Разговор вроде бы немного успокоился, и Соколов отважился на более серьезный вопрос:
— Сергей, а не кажется ли тебе, что ты все свои силы, энергию сфокусировал в какой-то крайней, пограничной точке жизни, где-то в стороне от главной дороги? Ну, давай честно: много ли сейчас таких деревушек, старух? Ведь страна живет еще и другой большой жизнью?
— Милый, ученый ты наш Георгий Валентинович Соколов, страна, она, как человек, единый организм. И организм, если он планирует для себя успешную жизнь, должен быть здоров весь: и голова, и живот, и руки, и ноги, и палец последний на каждой руке-ноге. А то ведь прижмет вдруг мозоль, и здоровая голова-живот с такой мозолью встанут на месте. И старухи эти, и деревушки ихние — это тоже жизнь, тот же организм. Вот когда здесь все будет ладно, тогда я честно всем скажу: "Здоровы мы! Все здоровы!".. А пока извини... Пока, мил человек, мы здесь с бабкой Василисой, с бабкой Лизой, с бабкой Катей... сообча, как они говорят, частенько счастья дожидаемся. И не для себя одних. Нам отсюда порой кой-что виднее, чем из столиц — там мельтешенья много, суть теряется, а здесь все, как на духу. Сам увидишь, если постараешься... Так что мы тут, брат Георгий, действительно в пограничной точке жизни находимся — граница между бытием и небытием проходит. А мы — пограничный пост, застава, по-старинному... Вот тебе, мил человек, и весь фольклор. А пока бабка Василиса, да бабка Лиза с бабкой Катей нас только по фольклорной части и интересуют...

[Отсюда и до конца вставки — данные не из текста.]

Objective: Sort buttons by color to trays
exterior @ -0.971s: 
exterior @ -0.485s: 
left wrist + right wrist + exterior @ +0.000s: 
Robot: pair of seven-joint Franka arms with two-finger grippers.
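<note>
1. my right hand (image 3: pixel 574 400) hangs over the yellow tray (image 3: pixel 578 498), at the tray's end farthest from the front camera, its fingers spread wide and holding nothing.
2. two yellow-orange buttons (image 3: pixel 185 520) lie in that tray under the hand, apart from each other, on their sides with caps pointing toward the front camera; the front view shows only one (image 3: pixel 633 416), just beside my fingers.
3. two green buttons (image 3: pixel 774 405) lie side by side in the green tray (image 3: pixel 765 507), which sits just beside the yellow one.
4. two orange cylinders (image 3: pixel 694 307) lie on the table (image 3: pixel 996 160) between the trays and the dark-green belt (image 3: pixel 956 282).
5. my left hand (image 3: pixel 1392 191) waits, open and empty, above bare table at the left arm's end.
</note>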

Морозов вернулся к себе за стол, одел на нос очки, сделавшие сразу его добрым лесовиком-сказочником, и принялся что-то выглядывать в своих крючках и лесках, потом снова поднял на Соколова глаза над очками и уже совсем мягко поинтересовался:
— Ну, что — еще про смерти на пограничных постах поговорим? Или про фольклор?.. А то могу рассказать, как дед Марк свою смерть планировал...
Это страшно? — честно поинтересовался Соколов.
— Средне, — так же честно ответил Морозов.
— Тогда давай до следующего раза, а то я сегодня спать не буду.
— Как хочешь. Хозяин — барин, — Морозов, наконец, разыскал среди крючков-лесок что-то нужное ему сейчас, что-то несложное совершил с этим найденным и снова посмотрел на своего друга-товарища поверх очков:
— Ладно, деда Марка оставим до Чебусозера. Завтра двинем на Пялозеро, — и опять опустил глаза через очки к своим крючкам-лескам.